Although urban hospitals have been target the hardest, federal policymakers should also consider the special needs of rural hospitals in responding to the pandemic in their communities. From serving top risk populations to struggling with limited funding, rural hospitals face very high challenges that may need extra federal action to address. To better access to and standard of care for rural communities, federal and state policymakers should consider supplying medical tool and other help as the pandemic spread to these areas.
Rural hospitals financial challenge
Rural hospitals face quick financial challenges that could hinder their capability to rightly respond to the pandemic.
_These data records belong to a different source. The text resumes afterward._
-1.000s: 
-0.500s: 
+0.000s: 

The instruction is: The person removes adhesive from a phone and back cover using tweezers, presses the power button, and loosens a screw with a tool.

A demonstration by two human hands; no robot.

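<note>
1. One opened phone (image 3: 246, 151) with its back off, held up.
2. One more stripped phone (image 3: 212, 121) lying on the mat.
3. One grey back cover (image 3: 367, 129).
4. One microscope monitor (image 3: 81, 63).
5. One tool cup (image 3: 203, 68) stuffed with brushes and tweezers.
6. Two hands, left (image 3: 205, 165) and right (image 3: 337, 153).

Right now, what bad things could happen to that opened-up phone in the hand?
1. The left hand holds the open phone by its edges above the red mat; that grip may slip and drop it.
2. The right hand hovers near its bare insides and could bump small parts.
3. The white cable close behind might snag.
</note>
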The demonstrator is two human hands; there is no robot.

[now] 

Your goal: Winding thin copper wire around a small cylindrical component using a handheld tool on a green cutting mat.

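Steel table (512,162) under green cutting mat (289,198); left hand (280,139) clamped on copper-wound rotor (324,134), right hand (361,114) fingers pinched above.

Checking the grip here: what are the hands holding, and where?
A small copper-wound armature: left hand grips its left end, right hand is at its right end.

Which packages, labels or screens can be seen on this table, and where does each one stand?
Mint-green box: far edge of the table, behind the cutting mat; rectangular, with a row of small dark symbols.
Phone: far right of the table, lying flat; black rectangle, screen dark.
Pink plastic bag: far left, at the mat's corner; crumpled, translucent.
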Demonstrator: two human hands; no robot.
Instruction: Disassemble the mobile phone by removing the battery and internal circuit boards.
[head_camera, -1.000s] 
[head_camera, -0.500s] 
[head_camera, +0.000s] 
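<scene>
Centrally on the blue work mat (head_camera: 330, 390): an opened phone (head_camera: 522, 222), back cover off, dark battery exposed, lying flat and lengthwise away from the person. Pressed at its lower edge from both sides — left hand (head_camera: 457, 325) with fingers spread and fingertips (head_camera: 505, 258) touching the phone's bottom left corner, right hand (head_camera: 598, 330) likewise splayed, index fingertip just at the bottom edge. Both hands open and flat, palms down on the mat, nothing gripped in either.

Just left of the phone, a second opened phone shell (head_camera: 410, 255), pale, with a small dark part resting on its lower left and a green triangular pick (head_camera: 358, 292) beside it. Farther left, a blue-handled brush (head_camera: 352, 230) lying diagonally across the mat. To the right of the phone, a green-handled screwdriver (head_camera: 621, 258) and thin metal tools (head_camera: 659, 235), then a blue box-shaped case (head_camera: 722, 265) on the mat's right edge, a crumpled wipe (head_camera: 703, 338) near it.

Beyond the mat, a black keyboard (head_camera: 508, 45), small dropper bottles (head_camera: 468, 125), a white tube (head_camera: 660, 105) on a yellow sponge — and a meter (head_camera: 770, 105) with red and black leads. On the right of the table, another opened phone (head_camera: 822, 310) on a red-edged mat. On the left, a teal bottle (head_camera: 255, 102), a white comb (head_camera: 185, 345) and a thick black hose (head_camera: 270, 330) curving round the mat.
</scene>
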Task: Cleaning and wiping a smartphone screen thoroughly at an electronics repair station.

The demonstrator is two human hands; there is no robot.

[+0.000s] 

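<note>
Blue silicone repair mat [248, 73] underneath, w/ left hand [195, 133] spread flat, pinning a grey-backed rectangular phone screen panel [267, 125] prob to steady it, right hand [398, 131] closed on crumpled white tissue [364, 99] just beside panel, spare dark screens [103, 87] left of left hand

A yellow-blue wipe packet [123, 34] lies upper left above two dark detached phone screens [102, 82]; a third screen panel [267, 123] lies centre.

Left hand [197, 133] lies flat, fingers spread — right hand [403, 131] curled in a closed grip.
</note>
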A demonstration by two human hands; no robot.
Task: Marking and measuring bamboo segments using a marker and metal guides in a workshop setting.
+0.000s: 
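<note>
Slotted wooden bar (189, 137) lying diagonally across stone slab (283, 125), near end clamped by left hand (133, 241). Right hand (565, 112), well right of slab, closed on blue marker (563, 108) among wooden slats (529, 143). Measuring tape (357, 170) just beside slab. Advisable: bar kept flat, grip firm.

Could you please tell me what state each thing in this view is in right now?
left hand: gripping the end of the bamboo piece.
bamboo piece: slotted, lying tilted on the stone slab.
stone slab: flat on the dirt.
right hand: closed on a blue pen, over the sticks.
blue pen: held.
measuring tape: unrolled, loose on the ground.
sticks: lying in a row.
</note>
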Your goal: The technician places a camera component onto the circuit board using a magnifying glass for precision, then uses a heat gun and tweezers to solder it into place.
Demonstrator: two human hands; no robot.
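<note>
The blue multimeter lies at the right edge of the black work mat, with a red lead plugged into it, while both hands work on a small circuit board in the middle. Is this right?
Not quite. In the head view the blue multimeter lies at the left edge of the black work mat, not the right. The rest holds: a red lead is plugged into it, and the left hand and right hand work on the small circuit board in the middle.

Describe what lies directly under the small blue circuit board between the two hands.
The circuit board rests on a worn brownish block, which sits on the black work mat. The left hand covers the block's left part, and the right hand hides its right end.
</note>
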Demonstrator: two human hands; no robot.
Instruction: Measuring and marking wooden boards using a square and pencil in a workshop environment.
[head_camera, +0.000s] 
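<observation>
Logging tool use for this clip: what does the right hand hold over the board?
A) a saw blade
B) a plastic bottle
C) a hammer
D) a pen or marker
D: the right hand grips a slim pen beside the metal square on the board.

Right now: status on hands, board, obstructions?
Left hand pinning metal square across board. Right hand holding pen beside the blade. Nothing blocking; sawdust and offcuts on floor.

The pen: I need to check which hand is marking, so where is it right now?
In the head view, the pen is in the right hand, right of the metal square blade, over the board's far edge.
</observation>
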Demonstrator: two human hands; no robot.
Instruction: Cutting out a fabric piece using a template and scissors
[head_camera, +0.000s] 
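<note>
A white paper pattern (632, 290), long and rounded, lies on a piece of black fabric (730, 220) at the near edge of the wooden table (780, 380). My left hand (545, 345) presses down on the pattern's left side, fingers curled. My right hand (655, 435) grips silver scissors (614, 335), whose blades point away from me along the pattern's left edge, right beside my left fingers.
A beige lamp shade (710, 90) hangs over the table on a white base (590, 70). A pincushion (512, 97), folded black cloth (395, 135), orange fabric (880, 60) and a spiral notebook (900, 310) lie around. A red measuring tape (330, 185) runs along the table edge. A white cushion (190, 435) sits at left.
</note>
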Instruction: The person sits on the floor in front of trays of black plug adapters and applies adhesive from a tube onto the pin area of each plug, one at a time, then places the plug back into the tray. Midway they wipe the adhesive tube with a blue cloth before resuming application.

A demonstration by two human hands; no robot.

Many depend on outpatient and elective surgeries services for profit, which are now being canceled and postponed to free up beds and resources for COVID-19 patients.
Larger hospital systems may have the resources to face such losses, but rural hospitals face a much higher danger of closing and may not be capable to withstand these little-term losses potentially forcing many to close just need for beds is rising dramatically, leaving in danger communities with less access to care.
What policies could help rural hospitals excellent respond to the pandemic?
Both rural and urban hospital will face capacity limits as COVID-19 spreads. At the individual hospital level, administrations can implement different proof based techniques to make surge capacity, such as using a 24/7 operational system, managing patient flow, utilizing extra areas, such as conference rooms and hallways, and transferring equipment to essential units.
At the federal level, policymakers could distribute tool and aid to offer rural hospitals with the necessary equipment to change regular beds to mobile ICU beds, as is being done in some states. Army aid could also be used to build more mobile beds and facilitates and distribute equipment, such as ventilators.
Although the Federal Emergency Management agency has offered ventilators to hard-hit NYC hospitals, there has not yet been a coordinated federal distribution effort. If a federal distribution technique is implemented, policymakers should consider allocating resources to rural hospitals to better their capacity to care for seriously ill patients. State and federal resources could also be allotted for transporting hard cases to excellent equipment but more distant hospitals.
Hospital capacity everywhere is likely to become tense as COVID-19 spreads, but rural hospitals a face a mixture of special challenges that leave them financially vulnerable. Urban hospitals have so far been the strongest hit, but policymakers should consider the needs of rural hospitals and focus assistance to keep them open and equipped to serve their communities via the crisis.